Любой мужчина, увидев тело Повелительницы, решил бы, что она — человек, и решил бы правильно. Но приблизившись, взглянув в ее глаза, он изменил бы свое мнение и попытался бы как можно быстрее убежать, а смех Повелительницы преследовал бы его. Или, если бы она сочла такое бегство оскорблением, сама Смерть отправилась бы в погоню за беглецом.
Повелительница надавила пальцем на чашу, подвинув ее, чтобы увидеть, встанет ли в пазы бронзовая печать. Все вышло точно, как она ожидала. Повелительница улыбнулась, прищурилась, словно кошка, как часто делают ее соплеменники в мире, лежащем вдали от мира людей.

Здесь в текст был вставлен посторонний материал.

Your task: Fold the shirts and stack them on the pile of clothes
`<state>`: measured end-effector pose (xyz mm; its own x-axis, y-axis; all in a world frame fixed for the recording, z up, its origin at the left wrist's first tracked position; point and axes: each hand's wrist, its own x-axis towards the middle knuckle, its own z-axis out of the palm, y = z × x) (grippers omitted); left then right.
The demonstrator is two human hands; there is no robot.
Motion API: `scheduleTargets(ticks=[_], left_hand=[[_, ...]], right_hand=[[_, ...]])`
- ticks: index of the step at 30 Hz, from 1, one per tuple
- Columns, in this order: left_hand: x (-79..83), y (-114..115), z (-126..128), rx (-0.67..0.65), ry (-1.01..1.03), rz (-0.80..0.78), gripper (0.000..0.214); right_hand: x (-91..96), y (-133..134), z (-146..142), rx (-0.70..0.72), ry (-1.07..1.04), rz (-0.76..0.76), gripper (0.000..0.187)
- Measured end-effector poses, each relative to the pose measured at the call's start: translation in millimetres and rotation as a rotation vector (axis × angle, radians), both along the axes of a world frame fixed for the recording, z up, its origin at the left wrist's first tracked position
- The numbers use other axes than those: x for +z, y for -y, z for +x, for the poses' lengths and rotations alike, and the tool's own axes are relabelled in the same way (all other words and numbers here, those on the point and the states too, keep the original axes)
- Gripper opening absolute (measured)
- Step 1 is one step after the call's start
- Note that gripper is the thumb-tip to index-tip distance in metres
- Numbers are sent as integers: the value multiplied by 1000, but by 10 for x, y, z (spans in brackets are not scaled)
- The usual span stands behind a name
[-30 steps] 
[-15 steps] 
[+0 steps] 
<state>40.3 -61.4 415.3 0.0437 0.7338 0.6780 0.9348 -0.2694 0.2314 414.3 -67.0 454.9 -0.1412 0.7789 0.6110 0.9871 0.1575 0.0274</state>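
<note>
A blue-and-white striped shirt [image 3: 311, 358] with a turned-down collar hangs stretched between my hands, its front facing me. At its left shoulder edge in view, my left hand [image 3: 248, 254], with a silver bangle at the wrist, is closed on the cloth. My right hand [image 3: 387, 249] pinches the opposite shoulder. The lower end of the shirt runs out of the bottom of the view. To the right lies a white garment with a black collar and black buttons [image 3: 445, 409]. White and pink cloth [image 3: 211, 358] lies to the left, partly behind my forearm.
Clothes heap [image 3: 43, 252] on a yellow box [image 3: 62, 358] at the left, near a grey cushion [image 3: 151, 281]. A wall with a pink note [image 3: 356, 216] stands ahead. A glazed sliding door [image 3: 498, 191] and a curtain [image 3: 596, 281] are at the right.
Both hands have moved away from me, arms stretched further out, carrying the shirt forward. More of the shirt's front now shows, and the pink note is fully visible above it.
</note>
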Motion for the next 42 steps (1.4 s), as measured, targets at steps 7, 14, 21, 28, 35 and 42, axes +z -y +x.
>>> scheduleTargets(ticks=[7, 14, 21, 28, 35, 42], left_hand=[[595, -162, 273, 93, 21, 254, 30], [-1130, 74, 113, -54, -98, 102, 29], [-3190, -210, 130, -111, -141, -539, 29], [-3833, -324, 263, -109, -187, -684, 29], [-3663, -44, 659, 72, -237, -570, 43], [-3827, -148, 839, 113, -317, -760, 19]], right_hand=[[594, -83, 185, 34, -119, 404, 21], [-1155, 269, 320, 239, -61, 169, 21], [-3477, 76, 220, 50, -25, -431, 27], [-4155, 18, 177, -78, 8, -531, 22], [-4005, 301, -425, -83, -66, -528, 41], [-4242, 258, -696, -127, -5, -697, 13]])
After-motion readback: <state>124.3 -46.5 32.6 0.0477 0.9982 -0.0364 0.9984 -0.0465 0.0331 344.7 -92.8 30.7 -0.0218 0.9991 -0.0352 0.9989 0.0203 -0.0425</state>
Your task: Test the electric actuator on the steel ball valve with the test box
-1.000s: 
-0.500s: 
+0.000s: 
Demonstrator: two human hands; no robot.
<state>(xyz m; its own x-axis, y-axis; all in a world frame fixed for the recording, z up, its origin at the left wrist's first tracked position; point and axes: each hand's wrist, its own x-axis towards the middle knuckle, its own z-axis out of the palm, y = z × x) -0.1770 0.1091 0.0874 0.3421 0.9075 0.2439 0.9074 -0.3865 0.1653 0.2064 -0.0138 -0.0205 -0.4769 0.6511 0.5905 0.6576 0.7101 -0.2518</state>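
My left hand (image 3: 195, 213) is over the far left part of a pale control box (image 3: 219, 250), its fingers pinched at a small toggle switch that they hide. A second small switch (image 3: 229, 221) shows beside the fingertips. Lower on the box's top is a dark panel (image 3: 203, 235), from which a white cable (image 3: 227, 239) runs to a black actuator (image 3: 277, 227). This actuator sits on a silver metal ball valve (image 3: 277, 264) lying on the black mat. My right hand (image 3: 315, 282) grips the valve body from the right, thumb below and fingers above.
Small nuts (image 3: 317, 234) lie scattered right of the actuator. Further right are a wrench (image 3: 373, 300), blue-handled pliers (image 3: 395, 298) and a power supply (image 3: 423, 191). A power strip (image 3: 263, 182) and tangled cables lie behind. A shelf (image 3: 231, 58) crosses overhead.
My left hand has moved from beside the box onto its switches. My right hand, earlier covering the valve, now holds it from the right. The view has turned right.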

Потом колдунья легким движением возложила обе руки на чашу и начала петь. Сначала чаша задрожала, потом застыла. Вокруг чаши и Повелительницы разлилось красное свечение.
* * *Конан не оборачивался, как и любой хайборийский рыцарь, ведущий воинов в атаку. Он не оборачивался потому, что не желал показать своих сомнений воинам, которые поклялись, во что бы то ни стало следовать за ним.
Конан смотрел только вперед, на горный хребет — его единственную надежду на спасение. Кроме того, впереди его тоже могли подстерегать всевозможные опасности. Попади нога лошади в нору грызунов, она сломается, словно гнилая ветвь; лошадь и всадник кубарем полетят на песок. А если побеспокоить гнездо кобр, то смерть будет медленной и ужасной… Любая из этих опасностей может положить конец состязанию в скорости.
Кроме того, в отрогах гор можно было с легкостью попасть в засаду кочевников или другого отряда туранцев. Кочевники не любили туранцев, а менее всего именно сейчас, когда Ездигерд стал набирать силу. А мысль, что они могут продать туранским офицерам головы Конана и его спутников, лишь подхлестнула бы их.
Это пустыня для тех людей, у кого есть глаза на спине и чьи руки постоянно не сжимают рукоять меча. Но Конан уже много лет вел жизнь полную опасных приключений — большее число лет, чем у него было пальцев на руках, а афгулы, на родине которых процветала кровная месть, впитали осторожность с молоком матери.